WORK INSTRUCTIONS
Reproduce the whole listing, character for character.

########################################

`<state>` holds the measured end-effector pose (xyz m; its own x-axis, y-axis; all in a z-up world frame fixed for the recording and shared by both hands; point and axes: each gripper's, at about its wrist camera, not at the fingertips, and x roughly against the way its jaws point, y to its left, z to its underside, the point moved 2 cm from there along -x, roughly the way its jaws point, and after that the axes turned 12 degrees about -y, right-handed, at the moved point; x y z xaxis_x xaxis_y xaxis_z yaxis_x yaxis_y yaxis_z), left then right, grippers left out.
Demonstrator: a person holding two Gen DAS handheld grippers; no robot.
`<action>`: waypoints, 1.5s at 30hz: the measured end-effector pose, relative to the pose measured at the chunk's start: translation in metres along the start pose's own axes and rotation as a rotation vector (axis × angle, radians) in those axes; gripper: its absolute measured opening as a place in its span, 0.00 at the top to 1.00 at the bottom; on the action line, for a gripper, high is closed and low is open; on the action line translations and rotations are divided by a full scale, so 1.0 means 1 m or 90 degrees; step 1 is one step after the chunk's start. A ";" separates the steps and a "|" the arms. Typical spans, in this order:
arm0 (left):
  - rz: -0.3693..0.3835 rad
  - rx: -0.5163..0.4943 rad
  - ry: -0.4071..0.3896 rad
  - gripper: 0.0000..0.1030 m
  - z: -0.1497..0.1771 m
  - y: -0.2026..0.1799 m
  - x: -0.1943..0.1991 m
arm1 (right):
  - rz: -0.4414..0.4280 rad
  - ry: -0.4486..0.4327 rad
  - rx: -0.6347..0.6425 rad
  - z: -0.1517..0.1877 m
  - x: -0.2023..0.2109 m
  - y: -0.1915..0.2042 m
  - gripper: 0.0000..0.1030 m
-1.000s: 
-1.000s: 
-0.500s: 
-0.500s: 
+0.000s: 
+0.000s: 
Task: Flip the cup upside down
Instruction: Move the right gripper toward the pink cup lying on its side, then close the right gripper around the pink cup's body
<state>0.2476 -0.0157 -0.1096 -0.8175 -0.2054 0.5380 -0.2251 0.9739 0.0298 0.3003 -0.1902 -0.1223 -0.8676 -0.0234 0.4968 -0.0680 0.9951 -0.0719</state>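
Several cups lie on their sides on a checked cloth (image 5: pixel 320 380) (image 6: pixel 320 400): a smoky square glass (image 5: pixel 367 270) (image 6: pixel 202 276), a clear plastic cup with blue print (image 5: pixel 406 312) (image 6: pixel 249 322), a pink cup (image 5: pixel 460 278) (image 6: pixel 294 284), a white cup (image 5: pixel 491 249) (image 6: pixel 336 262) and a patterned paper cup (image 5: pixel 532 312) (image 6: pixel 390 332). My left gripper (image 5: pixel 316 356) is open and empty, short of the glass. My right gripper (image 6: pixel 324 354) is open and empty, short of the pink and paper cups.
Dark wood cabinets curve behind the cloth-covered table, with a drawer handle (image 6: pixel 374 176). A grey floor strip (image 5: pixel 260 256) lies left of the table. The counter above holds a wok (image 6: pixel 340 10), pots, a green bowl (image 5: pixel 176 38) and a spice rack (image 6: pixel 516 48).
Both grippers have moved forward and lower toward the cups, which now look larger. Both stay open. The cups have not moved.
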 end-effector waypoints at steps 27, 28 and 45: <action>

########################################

RESPONSE AREA
`<state>` holds the measured end-effector pose (xyz m; its own x-axis, y-axis; all in a z-up world frame fixed for the recording and shared by both hands; point and axes: each gripper's, at about its wrist camera, not at the fingertips, and x roughly against the way its jaws point, y to its left, z to its underside, the point moved 2 cm from there along -x, roughly the way its jaws point, and after that the axes turned 12 degrees about -y, right-handed, at the moved point; x y z xaxis_x xaxis_y xaxis_z yaxis_x yaxis_y yaxis_z), left then right, grippers left out.
Demonstrator: a person holding two Gen DAS handheld grippers; no robot.
`<action>`: waypoints, 1.5s at 30hz: the measured end-effector pose, relative to the pose measured at the chunk's start: translation in metres along the start pose's own axes and rotation as a rotation vector (axis × angle, radians) in those axes; gripper: its absolute measured opening as a place in its span, 0.00 at the top to 1.00 at the bottom; on the action line, for a gripper, high is closed and low is open; on the action line translations and rotations are divided by a full scale, so 1.0 means 1 m or 90 degrees; step 1 is one step after the chunk's start. A ";" separates the steps and a "|" the arms. Typical spans, in this order:
arm0 (left):
  - rz: -0.3693..0.3835 rad
  - rx: -0.5163..0.4943 rad
  - ry: -0.4071..0.3896 rad
  - gripper: 0.0000..0.1030 m
  - z: -0.1497..0.1771 m
  - y: -0.2026..0.1799 m
  - x: -0.1943..0.1991 m
arm1 (right):
  - rz: -0.4414..0.4280 rad
  - ry: -0.4486..0.4327 rad
  - rx: -0.6347..0.6425 rad
  - z: -0.1517..0.1877 m
  - x: -0.2023..0.2109 m
  - y: -0.1915..0.2042 m
  - gripper: 0.0000..0.1030 m
-1.000s: 
-1.000s: 
-0.500s: 
-0.500s: 
+0.000s: 
+0.000s: 
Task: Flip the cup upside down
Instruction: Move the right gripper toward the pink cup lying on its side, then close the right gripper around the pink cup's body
<state>0.2476 -0.0157 -0.1096 -0.8175 -0.2054 0.5380 -0.2251 0.9739 0.0298 0.3003 -0.1902 -0.1223 -0.8676 -0.0234 0.4968 -0.0680 0.9951 -0.0719</state>
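Several cups lie on their sides on a checked cloth (image 5: pixel 320 380) (image 6: pixel 320 400): a smoky square glass (image 5: pixel 367 270) (image 6: pixel 202 276), a clear plastic cup with blue print (image 5: pixel 406 312) (image 6: pixel 249 322), a pink cup (image 5: pixel 460 278) (image 6: pixel 294 284), a white cup (image 5: pixel 491 249) (image 6: pixel 336 262) and a patterned paper cup (image 5: pixel 532 312) (image 6: pixel 390 332). My left gripper (image 5: pixel 316 356) is open and empty, short of the glass. My right gripper (image 6: pixel 324 354) is open and empty, short of the pink and paper cups.
Dark wood cabinets curve behind the cloth-covered table, with a drawer handle (image 6: pixel 374 176). A grey floor strip (image 5: pixel 260 256) lies left of the table. The counter above holds a wok (image 6: pixel 340 10), pots, a green bowl (image 5: pixel 176 38) and a spice rack (image 6: pixel 516 48).
Both grippers have moved forward and lower toward the cups, which now look larger. Both stay open. The cups have not moved.
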 end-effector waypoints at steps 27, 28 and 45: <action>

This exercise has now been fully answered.